=== PROBLEM TO SOLVE ===
Go through the data underneath and copy every line exactly.

================================

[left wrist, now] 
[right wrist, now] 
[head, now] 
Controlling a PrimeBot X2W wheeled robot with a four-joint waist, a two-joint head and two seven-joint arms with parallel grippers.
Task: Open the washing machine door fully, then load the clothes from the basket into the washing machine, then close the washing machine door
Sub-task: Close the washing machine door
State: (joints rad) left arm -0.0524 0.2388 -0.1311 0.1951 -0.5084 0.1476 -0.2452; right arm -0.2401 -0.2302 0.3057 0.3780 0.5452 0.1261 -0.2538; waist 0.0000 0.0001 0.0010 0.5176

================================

=== EXERCISE RESPONSE ===
[left wrist, now] 
[right wrist, now] 
[head, now] 
Controlling a PrimeBot X2W wheeled robot with a four-joint waist, a two-joint head and two seven-joint arms with parallel grippers.
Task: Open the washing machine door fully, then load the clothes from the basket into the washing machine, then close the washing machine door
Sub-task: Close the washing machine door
State: (joints rad) left arm -0.0524 0.2388 -0.1311 0.1951 -0.5084 0.1476 -0.2452; right arm -0.2401 -0.2302 0.3057 0.3780 0.5452 0.1261 -0.2538; waist 0.0000 0.0001 0.0010 0.5176

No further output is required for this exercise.